Troisième procès aux assises pour le couple de la "maison de l’horreur" à la Plaine-des-Cafres

Les tenanciers de la "maison de l'horreur" à nouveau devant la cour d'assises ce lundi 17 septembre. Ils ont déjà été condamnés à deux reprises à 30 ans de réclusion criminelle pour séquestrations, violences, viols, et proxénétisme sur deux SDF et la mère de l’un des accusés.
Pascal Poudroux et Daisy Delaplaine reviennent devant la justice ce lundi 17 septembre. Ce troisième procès aux assises devrait durer trois jours.
 

Deux procès en 2015 et 2016

En 2015, le couple de la Plaine des Cafres a été condamné à 30 ans de prison par la cour d’Assises de Saint-Denis. Pascal Poudroux et Daisy Delaplaine sont reconnus coupables de vols, violences, abus de confiance, proxénétisme, enlèvements et de séquestration sur deux SDF. Marie-Daisy Delaplaine est également reconnue coupable du viol de sa belle-mère, une gramoune.  

En mars 2016, après trois jours de procès en appel, le couple de tortionnaires voit sa peine de 30 ans de prison confirmée par la cour d’Assises. 
 

Rappel des faits

En septembre 2012, Yolande Poudroux s’était rendue à la gendarmerie de la Plaine-des-Cafres pour raconter son calvaire. Ses frères viennent de l'aider à s’évader de chez son fils qui l'a séquestrée dans sa case de la rue des Rubis. Depuis deux mois, elle vivait enfermée dans une pièce sombre, ou attachée dans le garage. Sa belle-fille se livrait à des sévices sexuels sur elle et son fils l'a prostituée.

Consternés, les gendarmes se rendent sur place et découvre que le couple retient deux SDF. Les deux hommes, entravés, sont allongés sur un matelas crasseux, posé à même le sol. L'enquête révèle que le couple retenait ses victimes pour récupérer leurs économies et minimas sociaux. Il pratique aussi violences, humiliations, et sévices.
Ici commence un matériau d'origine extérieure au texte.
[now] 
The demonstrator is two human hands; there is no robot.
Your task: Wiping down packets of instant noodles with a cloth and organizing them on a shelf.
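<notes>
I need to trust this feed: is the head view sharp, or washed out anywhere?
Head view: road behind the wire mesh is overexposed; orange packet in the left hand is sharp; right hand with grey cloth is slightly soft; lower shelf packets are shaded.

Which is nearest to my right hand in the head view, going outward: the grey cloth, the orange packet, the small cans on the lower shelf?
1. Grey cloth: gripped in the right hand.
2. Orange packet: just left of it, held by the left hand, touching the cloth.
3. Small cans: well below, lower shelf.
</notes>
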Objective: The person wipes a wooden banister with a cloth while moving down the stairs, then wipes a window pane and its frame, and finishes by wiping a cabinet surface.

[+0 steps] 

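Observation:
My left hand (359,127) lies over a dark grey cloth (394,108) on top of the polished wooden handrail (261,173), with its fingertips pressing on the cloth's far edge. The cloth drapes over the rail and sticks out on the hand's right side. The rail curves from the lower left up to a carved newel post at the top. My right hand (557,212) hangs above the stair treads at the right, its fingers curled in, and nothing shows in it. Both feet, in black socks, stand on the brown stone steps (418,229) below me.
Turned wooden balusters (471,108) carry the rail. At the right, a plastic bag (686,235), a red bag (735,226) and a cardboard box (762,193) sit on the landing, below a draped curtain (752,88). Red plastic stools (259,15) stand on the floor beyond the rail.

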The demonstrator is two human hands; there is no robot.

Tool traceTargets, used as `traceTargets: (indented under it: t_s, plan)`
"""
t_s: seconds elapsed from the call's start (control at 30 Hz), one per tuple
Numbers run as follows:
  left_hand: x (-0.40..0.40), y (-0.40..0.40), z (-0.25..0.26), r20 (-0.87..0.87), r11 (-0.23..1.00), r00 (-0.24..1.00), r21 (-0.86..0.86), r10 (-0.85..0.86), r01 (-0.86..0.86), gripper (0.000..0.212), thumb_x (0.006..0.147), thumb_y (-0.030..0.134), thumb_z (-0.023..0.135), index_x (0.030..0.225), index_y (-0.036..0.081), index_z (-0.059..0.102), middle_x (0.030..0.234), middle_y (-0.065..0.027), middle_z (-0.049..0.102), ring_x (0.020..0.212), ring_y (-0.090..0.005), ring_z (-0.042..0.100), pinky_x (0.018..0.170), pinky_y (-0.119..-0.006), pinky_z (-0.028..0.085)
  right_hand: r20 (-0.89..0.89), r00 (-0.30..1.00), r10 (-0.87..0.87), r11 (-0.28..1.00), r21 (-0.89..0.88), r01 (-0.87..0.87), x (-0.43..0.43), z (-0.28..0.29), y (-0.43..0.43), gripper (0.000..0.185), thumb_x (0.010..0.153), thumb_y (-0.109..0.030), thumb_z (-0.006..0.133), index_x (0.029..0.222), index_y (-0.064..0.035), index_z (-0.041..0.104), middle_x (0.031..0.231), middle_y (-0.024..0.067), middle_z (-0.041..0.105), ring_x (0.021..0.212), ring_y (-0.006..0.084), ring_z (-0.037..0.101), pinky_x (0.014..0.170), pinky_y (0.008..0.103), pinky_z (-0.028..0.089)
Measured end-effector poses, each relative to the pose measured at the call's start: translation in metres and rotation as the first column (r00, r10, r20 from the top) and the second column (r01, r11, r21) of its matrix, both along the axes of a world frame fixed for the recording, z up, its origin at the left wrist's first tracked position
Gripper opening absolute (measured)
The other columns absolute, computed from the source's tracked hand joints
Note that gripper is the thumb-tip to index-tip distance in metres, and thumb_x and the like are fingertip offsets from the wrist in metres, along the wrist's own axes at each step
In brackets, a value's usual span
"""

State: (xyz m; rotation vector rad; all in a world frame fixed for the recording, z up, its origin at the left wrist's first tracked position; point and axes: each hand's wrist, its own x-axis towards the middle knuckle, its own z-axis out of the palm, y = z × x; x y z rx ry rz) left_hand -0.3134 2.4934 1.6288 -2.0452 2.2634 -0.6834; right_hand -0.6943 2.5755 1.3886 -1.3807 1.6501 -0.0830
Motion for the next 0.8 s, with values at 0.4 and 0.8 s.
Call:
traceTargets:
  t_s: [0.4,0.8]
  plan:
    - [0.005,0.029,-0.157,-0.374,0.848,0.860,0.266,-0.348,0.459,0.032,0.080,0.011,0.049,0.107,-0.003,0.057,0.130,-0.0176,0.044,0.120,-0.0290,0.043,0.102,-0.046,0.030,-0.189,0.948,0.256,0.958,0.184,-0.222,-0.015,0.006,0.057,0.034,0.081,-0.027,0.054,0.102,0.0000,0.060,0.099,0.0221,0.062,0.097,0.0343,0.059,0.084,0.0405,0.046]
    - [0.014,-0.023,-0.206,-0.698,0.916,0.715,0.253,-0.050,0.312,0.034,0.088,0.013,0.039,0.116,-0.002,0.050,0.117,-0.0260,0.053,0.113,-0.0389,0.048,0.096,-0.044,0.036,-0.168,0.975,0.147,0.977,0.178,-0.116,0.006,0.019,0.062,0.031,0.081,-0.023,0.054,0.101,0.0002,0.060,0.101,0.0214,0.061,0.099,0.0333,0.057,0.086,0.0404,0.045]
Ce troisième procès sera une nouvelle épreuve pour les victimes.
 

Six ans après au 23e kilomètre

Six ans après, cette sordide affaire reste dans les mémoires au 23e kilomètre de la Plaine-des-Cafres. "Ça nous arrive d’en parler encore, mais moins qu’au début, explique un voisin. Ça nous a marqué. Désormais, quand on voit une maison fermée, on craint toujours le pire".